A Carolina estava de partida para Paris por 6 meses, e para comemorar, fizemos um jantar de despedida. Foi curiosamente a primeira vez que comi japonês e bebi saké, em Alvalade, estava delicioso. Na altura do adeus, à porta do metro de Entrecampos, surgiu como tema de conversa as próximas férias de verão. Eu que já andava com a viagem fisgada e à procura de boa companhia, virei-me para a Carolina e disse “Queres ir à América do Sul?”, ao que ela responde com naturalidade e alegria “ Sim! Até já tinha pensado imensas vezes em ir lá mas nunca tive oportunidade.” Hoje sei que ela na altura não acreditou de facto que isto fosse acontecer, no entanto, quando voltou cá pelo Natal percebeu que isto era mais real do que pensava.

sexta-feira, 4 de novembro de 2011

102 dias


Neste espaço de tempo visitámos nove países no continente sul americano, onde tivemos a oportunidade de conhecer uma grande diversidade de lugares, desde florestas a desertos, praias a vulcões, cidades mais populosas que Portugal e aldeias mais pequenas que o meu querido Bairro de São Jorge, enfrentámos temperaturas desde os -18ºC até aos 40ºC, mergulhámos até 12 metros de profundidade no Pacífico e acampámos a 4300 metros de altura algures nos Andes, gastámos 100 euros numa refeição, como também 3 dólares, dormimos por 10 euros,  por 2 euros, e de graça, dormimos em quartos com 1 e com 24 camas, em terminais de aeroporto, corporações de bombeiros, autocarros e em tendas, já andámos com 1500 euros na mala e já estivemos sem dinheiro, tivemos momentos de pura felicidade e momentos difíceis, vimos dançar tango, samba e salsa, já falámos português, espanhol, francês e inglês, conhecemos pessoas de todo o mundo, gente boa e gente má, andámos de parapente e de bicicleta, viajámos de avião, barco, autocarro, comboio, e a pé. 

Contudo, a história começa bem antes…

            Da minha parte, não foram precisas mais de 4 semanas engravatado, passadas em frente a um computador 8 horas por dia, para perceber que não era aquilo que queria para a minha vida.
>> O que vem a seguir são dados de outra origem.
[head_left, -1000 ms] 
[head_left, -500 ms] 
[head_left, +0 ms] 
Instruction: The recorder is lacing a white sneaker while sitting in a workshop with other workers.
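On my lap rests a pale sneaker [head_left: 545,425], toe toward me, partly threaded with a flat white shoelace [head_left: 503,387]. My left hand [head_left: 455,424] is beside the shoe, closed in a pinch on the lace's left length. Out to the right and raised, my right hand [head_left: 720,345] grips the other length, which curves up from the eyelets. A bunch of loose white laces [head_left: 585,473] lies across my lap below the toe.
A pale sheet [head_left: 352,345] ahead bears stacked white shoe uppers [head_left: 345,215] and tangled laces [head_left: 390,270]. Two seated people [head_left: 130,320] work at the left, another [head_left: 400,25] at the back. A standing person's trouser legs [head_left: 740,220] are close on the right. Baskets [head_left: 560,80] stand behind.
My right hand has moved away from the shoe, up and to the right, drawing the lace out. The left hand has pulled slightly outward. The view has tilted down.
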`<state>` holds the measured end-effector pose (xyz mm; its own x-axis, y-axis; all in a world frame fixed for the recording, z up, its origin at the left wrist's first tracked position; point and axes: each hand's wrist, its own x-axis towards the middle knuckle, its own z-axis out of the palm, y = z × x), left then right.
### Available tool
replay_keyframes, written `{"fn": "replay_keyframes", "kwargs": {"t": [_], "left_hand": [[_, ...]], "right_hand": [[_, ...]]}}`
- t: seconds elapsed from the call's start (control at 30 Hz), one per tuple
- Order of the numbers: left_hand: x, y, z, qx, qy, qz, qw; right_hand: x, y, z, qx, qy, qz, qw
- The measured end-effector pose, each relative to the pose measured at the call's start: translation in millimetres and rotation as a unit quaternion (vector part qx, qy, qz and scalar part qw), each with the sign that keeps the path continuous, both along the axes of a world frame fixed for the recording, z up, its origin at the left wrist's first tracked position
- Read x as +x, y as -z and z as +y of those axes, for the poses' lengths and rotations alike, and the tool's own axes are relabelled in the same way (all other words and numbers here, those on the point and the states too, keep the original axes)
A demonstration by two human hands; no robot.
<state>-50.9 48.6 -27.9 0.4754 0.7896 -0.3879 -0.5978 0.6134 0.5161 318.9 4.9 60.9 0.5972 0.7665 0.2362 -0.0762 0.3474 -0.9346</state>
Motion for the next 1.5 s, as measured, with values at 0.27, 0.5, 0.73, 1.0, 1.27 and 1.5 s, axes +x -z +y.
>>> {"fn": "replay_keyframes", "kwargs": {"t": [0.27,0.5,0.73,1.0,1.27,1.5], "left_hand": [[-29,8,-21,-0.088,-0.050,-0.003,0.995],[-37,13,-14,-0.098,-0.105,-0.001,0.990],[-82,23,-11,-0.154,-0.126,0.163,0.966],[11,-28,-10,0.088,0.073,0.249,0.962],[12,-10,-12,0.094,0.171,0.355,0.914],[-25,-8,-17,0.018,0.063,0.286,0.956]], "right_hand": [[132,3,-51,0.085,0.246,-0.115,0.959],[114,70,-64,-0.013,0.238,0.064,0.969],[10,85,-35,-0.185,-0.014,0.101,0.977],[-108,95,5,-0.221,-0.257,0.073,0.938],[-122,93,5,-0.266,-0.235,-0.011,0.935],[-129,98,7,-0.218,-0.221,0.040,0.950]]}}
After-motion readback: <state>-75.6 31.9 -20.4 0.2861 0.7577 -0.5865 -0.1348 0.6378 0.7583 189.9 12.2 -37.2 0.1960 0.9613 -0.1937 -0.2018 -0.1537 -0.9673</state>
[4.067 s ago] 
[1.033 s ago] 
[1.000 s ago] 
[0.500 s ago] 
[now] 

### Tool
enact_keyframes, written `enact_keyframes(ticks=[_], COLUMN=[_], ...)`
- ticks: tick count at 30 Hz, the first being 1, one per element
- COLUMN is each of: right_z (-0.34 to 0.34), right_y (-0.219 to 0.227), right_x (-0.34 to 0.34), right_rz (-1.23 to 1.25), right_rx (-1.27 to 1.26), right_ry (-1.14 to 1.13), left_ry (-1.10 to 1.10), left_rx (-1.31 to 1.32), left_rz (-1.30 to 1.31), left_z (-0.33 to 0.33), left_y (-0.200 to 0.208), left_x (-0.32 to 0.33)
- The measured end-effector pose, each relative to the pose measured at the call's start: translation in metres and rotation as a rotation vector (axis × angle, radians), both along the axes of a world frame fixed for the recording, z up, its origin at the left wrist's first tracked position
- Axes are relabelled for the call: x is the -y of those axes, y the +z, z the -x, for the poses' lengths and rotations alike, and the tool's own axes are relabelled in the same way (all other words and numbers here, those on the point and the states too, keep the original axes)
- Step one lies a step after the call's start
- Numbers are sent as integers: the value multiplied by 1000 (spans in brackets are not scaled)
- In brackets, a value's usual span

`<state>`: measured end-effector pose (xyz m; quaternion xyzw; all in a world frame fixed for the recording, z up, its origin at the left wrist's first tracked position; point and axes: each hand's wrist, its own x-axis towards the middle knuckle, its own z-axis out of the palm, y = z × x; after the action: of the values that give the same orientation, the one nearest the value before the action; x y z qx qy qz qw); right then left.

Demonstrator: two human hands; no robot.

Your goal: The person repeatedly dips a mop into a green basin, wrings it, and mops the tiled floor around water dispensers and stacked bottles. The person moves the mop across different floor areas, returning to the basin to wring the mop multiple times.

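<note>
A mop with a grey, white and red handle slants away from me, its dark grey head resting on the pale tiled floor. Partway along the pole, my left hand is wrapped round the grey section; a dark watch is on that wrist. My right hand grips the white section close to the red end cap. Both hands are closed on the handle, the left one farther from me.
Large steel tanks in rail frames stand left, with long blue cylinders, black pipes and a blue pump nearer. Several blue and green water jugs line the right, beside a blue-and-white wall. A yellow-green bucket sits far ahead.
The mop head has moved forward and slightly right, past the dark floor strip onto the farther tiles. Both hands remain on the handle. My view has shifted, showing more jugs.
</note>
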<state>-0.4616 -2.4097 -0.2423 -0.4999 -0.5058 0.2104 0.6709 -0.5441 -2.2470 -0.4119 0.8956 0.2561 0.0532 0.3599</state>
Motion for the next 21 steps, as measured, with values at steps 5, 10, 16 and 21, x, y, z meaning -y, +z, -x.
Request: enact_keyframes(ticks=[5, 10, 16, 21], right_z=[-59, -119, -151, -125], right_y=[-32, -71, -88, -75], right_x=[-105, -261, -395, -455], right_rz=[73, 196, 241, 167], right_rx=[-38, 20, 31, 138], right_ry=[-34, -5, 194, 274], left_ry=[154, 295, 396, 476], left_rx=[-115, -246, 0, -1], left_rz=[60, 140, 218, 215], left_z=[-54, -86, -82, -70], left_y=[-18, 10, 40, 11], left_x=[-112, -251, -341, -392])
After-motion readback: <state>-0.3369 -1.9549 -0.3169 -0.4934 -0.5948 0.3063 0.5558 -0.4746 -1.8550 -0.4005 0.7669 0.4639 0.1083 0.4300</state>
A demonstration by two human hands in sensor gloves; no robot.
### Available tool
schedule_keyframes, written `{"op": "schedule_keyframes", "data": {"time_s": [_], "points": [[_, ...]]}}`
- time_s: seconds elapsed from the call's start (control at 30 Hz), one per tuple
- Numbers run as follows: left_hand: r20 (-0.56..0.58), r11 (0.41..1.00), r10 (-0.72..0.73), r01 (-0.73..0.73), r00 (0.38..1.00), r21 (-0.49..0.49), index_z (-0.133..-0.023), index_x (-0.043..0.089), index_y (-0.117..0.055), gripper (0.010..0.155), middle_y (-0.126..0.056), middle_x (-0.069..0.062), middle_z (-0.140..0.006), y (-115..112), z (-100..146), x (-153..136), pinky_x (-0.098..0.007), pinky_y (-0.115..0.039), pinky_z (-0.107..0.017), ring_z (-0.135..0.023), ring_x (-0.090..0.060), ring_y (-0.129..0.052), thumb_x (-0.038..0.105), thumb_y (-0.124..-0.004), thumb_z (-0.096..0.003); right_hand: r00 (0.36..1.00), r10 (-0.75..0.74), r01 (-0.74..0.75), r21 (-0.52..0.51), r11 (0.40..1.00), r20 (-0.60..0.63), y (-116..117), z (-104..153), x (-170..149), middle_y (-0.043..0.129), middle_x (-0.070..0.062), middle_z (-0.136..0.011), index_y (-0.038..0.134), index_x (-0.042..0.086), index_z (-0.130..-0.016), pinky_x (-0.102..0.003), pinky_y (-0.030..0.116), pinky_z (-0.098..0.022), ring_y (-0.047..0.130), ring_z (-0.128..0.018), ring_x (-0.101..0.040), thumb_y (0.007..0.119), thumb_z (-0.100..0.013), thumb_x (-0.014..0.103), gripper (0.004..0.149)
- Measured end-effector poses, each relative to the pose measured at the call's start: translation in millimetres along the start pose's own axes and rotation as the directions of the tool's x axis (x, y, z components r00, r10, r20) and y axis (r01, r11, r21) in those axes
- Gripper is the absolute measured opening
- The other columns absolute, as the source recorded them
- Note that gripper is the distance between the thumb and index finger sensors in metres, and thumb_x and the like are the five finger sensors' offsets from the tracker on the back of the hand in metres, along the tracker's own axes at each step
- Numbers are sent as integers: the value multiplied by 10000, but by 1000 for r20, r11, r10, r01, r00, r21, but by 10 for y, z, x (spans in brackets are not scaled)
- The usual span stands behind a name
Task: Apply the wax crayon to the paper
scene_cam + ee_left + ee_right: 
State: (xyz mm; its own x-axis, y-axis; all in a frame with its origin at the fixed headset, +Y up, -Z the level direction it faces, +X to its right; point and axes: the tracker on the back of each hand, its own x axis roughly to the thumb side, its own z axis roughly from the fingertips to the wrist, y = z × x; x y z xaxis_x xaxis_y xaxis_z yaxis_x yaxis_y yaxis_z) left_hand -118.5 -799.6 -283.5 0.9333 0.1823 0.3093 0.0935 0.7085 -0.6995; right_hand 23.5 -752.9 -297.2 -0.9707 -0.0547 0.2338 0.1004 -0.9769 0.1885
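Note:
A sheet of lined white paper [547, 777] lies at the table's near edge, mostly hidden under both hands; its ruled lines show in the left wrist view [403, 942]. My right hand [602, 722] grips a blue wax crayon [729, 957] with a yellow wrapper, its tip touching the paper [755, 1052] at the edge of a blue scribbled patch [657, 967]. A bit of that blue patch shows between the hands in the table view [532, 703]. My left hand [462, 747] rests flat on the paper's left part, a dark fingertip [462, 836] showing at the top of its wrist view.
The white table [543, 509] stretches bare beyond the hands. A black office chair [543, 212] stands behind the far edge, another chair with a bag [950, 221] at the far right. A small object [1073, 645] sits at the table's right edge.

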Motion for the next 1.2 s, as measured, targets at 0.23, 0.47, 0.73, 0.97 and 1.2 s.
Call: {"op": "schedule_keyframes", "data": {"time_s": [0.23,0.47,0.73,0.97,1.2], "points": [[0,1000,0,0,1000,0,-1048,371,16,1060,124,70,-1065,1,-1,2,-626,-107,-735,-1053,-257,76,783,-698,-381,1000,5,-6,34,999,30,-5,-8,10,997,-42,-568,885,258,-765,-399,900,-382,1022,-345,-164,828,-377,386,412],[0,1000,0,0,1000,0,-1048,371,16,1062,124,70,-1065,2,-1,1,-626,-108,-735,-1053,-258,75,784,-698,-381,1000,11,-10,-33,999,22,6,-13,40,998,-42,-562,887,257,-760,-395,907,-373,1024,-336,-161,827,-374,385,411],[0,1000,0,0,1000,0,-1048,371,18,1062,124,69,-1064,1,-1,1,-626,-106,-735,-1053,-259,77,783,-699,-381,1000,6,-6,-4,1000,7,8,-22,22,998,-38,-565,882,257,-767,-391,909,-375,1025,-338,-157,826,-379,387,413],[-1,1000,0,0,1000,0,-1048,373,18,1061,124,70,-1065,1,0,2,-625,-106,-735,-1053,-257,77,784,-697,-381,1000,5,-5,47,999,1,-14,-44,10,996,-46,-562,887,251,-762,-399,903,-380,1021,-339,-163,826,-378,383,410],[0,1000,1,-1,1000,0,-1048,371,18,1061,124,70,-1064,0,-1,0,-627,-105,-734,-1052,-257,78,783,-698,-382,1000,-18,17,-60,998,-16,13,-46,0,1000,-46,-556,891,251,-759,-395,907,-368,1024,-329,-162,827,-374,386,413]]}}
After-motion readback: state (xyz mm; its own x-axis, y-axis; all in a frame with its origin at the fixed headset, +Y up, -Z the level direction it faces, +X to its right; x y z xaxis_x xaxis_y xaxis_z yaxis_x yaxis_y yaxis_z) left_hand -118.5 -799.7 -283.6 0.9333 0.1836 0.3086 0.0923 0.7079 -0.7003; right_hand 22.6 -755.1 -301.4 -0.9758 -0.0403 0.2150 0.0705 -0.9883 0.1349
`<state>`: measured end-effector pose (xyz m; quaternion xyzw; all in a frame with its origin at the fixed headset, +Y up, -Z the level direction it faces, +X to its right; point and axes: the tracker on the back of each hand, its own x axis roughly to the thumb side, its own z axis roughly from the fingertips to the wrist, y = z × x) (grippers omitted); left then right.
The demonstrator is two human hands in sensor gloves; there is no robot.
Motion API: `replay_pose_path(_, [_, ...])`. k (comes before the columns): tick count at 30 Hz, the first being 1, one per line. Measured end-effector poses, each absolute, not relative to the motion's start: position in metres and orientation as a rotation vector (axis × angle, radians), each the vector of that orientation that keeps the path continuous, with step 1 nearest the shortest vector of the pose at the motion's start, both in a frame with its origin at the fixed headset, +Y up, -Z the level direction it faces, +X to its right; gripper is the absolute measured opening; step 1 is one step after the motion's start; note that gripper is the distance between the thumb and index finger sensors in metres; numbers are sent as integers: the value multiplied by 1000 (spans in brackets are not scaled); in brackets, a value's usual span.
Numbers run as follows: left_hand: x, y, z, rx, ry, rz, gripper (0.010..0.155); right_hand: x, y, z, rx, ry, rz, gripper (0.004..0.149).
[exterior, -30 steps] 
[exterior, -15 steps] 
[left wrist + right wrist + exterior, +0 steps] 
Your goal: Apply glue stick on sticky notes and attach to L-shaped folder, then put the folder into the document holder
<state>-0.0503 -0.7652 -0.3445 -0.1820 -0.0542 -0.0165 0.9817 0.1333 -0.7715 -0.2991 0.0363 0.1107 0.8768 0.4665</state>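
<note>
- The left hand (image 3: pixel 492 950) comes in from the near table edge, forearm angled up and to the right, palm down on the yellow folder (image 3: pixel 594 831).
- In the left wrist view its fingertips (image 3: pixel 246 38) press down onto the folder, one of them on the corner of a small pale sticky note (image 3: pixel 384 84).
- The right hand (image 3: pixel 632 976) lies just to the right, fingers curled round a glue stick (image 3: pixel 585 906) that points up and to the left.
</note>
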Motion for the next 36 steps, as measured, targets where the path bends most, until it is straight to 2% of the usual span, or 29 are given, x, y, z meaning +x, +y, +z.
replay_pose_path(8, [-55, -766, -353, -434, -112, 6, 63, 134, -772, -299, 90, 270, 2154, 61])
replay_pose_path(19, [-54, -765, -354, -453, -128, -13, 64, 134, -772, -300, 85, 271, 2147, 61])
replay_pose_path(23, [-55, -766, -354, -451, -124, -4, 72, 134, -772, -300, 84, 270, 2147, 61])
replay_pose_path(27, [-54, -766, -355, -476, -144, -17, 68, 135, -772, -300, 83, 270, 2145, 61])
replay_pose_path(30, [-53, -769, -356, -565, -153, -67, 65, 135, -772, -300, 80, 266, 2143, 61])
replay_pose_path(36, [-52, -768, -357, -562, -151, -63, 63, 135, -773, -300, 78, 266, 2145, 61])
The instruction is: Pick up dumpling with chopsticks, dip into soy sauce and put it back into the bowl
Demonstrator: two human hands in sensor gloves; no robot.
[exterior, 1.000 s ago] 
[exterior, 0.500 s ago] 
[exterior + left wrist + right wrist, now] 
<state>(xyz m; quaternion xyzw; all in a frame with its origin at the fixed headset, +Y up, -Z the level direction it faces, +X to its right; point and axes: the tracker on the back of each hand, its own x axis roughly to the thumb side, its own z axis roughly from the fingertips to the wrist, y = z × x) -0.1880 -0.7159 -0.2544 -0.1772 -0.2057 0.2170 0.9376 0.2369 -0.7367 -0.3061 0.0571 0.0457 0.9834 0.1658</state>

Quando uma pessoa vive insatisfeita, tem duas escolhas, ou se resigna e se habitua, ou procura caminhos diferentes que a possam levar à realização pessoal, o que muitas vezes implica sair da zona de conforto. Aconteceu comigo, passados 3 meses de primeiro emprego, automaticamente a cabeça começou a procurar caminhos que me preenchessem. Das várias ideias que surgiram, a viagem foi uma delas, apontada de imediato ao continente sul Americano. Não há uma explicação muito racional, creio que foi uma escolha tão espontânea como inconsciente. Agora que penso, talvez a proximidade com a cultura latina tenha sido um factor importante para primeira viagem, assim como o fascínio por toda a música deste continente. Acima de tudo, queria viver algo que nunca antes tinha vivido, algo desconhecido, depender de mim durante 2 meses num continente totalmente estranho, conhecer novas culturas e modos de vida, viver, crescer.

Vitor

                Costumo ser uma pessoa muito complicada, que procura razões, explicações, teorias, possibilidades. No entanto, aqui foi fácil: queria ir, viajar. Queria conhecer, sair do ninho, atirar-me contra o mundo e ver o que mudava cá dentro e o que ficava imóvel. Nunca tinha imaginado a grandeza de tudo o que ia descobrir.